You should have written to the mailing list earlier :-)

hbase community is very responsive.

On Fri, Oct 28, 2016 at 2:53 PM, Pat Ferrel <[email protected]> wrote:

> After passing in hbase-site.xml with the increased timeout it completes
> pretty fast with no errors.
>
> Thanks Ted, we’ve been going crazy trying to figure what was going on. We
> moved from having Hbase installed on the Spark driver machine (though not
> used) to containerized installation, where the config was left default on
> the driver and only existed in the containers. We were passing in the empty
> config to the spark-submit but it didn’t match the containers and fixing
> that has made the system much happier.
>
> Anyway good call, we will be more aware of this with other services now.
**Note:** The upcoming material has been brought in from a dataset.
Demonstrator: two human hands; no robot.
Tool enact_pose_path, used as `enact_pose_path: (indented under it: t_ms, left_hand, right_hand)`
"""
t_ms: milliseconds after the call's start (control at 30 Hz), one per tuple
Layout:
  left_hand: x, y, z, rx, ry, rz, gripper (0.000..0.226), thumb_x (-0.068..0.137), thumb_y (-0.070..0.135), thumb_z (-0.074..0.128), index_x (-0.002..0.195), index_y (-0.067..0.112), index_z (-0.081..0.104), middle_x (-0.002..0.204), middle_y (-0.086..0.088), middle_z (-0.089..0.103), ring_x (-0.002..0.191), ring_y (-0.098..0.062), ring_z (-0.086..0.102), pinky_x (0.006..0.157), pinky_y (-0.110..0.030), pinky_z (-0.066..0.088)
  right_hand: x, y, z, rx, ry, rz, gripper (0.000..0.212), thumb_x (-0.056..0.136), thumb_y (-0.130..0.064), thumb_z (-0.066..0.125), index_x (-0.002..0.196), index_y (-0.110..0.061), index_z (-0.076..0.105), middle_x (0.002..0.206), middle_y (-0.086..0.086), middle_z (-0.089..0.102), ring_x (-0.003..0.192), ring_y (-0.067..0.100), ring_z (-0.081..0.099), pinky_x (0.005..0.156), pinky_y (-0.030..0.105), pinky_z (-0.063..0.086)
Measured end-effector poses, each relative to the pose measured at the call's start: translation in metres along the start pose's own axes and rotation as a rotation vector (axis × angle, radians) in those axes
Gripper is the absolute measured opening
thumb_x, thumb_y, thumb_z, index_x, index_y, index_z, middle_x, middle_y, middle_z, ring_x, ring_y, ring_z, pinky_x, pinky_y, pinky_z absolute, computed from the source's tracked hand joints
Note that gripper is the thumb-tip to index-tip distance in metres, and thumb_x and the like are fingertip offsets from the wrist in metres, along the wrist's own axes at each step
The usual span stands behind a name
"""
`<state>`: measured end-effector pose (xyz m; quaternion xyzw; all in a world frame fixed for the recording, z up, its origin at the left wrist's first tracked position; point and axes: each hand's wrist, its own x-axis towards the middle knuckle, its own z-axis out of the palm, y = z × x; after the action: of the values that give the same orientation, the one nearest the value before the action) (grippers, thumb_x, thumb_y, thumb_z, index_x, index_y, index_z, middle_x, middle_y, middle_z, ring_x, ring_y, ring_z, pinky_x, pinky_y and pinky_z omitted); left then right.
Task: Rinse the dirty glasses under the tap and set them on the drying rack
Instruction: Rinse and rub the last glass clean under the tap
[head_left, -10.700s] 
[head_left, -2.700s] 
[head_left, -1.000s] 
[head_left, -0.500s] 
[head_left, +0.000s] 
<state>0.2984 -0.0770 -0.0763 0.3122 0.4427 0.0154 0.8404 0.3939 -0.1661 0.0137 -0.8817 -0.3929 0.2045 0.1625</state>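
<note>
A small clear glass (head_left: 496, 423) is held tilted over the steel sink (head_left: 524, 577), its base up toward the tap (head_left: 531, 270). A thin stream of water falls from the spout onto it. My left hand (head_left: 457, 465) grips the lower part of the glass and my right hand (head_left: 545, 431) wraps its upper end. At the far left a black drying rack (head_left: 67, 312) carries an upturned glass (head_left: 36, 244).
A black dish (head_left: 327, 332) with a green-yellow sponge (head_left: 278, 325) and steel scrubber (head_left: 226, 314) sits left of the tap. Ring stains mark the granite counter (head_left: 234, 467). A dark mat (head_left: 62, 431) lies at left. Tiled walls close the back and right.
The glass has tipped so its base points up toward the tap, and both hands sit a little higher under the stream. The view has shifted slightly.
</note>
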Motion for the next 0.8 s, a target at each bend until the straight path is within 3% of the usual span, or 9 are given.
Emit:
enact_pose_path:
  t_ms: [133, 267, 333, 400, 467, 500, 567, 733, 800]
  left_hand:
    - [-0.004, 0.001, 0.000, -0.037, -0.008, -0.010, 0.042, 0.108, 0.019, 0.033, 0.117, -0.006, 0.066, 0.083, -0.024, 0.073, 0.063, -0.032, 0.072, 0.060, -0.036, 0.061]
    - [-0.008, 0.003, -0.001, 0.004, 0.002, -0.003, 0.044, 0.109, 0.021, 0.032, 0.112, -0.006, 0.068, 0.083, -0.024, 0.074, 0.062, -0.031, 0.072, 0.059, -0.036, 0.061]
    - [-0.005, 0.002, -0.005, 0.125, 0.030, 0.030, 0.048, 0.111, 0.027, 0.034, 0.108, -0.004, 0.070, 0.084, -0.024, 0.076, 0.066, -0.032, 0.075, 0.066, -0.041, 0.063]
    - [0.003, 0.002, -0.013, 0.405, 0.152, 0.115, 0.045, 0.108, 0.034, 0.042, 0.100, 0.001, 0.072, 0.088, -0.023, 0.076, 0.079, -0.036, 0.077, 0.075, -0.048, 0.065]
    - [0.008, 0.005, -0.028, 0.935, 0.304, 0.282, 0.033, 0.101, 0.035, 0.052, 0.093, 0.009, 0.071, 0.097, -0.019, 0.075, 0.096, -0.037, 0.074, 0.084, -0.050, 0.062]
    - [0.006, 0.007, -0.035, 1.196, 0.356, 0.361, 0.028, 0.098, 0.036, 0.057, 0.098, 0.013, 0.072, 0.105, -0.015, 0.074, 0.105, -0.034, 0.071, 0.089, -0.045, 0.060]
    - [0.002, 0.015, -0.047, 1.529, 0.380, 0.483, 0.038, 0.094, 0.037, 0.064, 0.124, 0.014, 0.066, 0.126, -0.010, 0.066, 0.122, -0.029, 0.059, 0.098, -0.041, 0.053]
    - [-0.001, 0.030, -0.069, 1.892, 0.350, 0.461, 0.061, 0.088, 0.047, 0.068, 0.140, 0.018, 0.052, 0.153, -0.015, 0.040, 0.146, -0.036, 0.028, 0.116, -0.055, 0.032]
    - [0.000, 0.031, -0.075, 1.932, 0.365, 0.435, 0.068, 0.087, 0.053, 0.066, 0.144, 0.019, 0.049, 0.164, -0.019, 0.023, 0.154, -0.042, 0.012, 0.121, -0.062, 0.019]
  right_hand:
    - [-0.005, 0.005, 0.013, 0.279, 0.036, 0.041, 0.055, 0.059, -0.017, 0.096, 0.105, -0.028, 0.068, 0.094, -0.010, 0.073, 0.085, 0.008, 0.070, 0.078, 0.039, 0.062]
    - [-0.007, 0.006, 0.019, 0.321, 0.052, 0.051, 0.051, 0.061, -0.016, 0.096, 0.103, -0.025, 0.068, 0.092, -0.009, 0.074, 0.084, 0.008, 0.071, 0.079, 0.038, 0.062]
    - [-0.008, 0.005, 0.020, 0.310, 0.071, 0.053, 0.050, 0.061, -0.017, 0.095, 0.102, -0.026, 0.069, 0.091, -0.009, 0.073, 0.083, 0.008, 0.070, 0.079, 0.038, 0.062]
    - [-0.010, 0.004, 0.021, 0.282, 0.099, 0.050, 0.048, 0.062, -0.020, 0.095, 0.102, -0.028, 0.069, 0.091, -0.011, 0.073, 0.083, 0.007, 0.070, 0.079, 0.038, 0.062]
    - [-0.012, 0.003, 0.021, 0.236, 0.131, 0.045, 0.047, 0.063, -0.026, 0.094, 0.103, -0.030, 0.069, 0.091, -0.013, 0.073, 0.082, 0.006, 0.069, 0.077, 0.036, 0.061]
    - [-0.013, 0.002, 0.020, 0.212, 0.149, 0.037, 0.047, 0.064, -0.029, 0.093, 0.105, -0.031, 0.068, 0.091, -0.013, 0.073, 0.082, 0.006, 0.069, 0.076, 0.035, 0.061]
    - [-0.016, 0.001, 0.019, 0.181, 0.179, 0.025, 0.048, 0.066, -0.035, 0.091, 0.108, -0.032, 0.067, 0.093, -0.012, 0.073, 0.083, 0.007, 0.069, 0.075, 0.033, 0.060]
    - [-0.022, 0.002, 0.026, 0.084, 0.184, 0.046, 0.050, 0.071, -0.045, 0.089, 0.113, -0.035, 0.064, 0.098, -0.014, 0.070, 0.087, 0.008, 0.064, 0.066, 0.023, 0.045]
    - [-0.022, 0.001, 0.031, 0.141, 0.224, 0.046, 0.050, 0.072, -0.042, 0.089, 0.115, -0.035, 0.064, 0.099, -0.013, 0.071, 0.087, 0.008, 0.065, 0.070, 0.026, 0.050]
> Thanks for ending our weeks long fight!  :-)
>
>
> On Oct 28, 2016, at 11:29 AM, Ted Yu <[email protected]> wrote:
>
> bq. with 400 threads hitting HBase at the same time
>
> How many regions are serving the 400 threads ?
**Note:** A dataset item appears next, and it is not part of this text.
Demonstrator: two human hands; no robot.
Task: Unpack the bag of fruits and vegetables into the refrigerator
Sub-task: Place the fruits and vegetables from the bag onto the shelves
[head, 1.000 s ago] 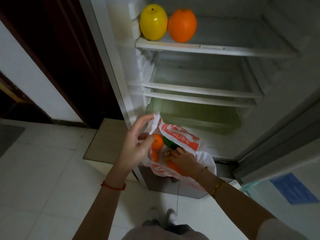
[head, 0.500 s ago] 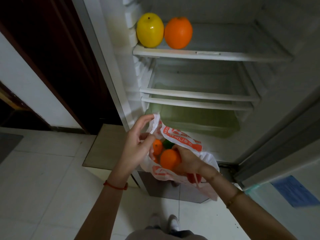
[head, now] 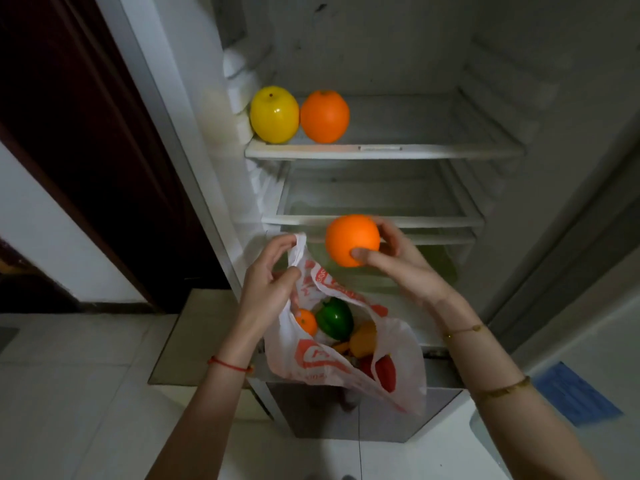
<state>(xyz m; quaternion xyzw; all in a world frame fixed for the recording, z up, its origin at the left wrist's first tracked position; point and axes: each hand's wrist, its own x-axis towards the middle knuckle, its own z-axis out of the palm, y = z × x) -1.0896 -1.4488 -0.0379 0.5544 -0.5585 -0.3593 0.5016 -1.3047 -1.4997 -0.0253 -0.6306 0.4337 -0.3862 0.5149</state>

> How many region servers do you have ?
>
> If the regions are spread relatively evenly across the cluster, the above
> may not be big issue.
>
> On Fri, Oct 28, 2016 at 11:21 AM, Pat Ferrel <[email protected]>
> wrote:
>
> > Ok, will do.
> >
> > So the scanner does not indicate of itself that I’ve missed something in
> > handling the data. If not index, then made a fast lookup “key”? I ask
> > because the timeout change may work but not be the optimal solution. The
> > stage that fails is very long compared to other stages. And with 400
> > threads hitting HBase at the same time, this seems like something I may
> > need to restructure and any advice about that would be welcome.
> >
> > HBase is 1.2.3
> >
> >
> > On Oct 28, 2016, at 10:36 AM, Ted Yu <[email protected]> wrote:
> >
> > For your first question, you need to pass hbase-site.xml which has config
> > parameters affecting client operations to Spark  executors.
> >
> > bq. missed indexing some column
> >
> > hbase doesn't have indexing (as in the sense of traditional RDBMS).
> >
> > Let's see what happens after hbase-site.xml is passed to executors.
> >
> > BTW Can you tell us the release of hbase you're using ?
> >
> >
> >
> > On Fri, Oct 28, 2016 at 10:22 AM, Pat Ferrel <[email protected]>
> > wrote:
> >
> >> So to clarify there are some values in hbase/conf/hbase-site.xml that
> are
> >> needed by the calling code in the Spark driver and executors and so must
> > be
> >> passed using --files to spark-submit? If so I can do this.
> >>
> >> But do I have a deeper issue? Is it typical to need a scan like this?
> > Have
> >> I missed indexing some column maybe?
> >>
> >>
> >> On Oct 28, 2016, at 9:59 AM, Ted Yu <[email protected]> wrote:
> >>
> >> Mich:
> >> bq. on table 'hbase:meta' *at region=hbase:meta,,1.1588230740
> >>
> >> What you observed was different issue.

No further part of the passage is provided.